Bone tissue is a composite matrix mainly composed of approximately 70 wt% inorganic crystals (mainly hydroxyapatite) (NF) and 30 wt% of organic matrix (mainly Type I collagen) (Rho, Kuhn-Spearing, & Zioupos, 1998). Mineralization of collagen NF is a well-regulated process mediated by many extracellular matrix proteins, such as bone sialoprotein (BSP) and osteonectin (ON). These non-collagenous proteins contain a large amount of glutamic acid (Glu) residues, which act as frameworks for depositing apatite crystals on collagen fibers in natural bone (Fujisawa, Wada, Nodasaka, & Kuboki, 1996; Sarvestani, He, & Jabbari, 2008, 2007). The apatite crystals provide mechanical strength for bone formation (Fantner et al., 2004), while the collagen fibers provide structural support and locations for cell adhesion and regulate cell functions such as cell adhesion, proliferation, differentiation, and mineralization (Beachley & Wen, 2010). The simple fractures in bone tissue can be treated by standard conservative or surgical therapy.

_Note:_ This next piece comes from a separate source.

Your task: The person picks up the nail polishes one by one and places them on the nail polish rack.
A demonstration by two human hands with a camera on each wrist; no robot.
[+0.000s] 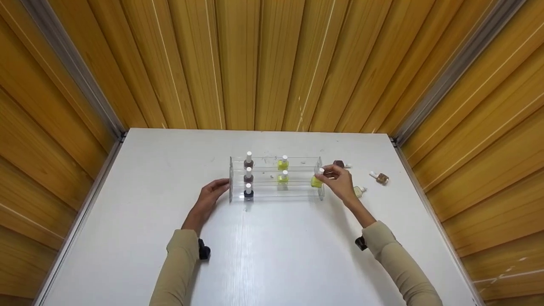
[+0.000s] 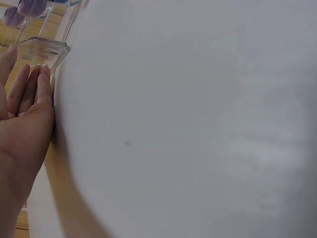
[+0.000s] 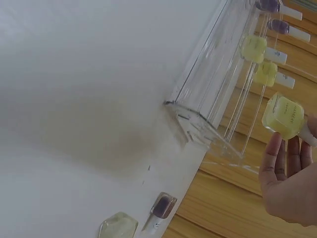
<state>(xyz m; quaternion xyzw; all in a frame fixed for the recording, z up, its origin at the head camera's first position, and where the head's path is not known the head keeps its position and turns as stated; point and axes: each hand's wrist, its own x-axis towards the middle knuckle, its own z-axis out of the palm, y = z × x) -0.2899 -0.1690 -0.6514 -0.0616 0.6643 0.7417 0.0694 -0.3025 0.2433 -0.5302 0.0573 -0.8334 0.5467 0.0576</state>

However, in some cases, such as extended bone defects due to trauma or cancerous resection, bone grafting procedures are being performed with engineered biomimetic materials (Farhadi et al., 2006; Logeart-Avramoglou, Anagnostou, Bizios, & Petite, 2005). Consequently, biomimetic bone scaffolds aim to mimic the hydroxyapatite/collagen nanofibrous structure observed in natural bone; in this chapter the structure of the materials and the fabrication techniques used to develop mineralized nanofibrous biomimetic scaffolds for bone tissue engineering will be reviewed.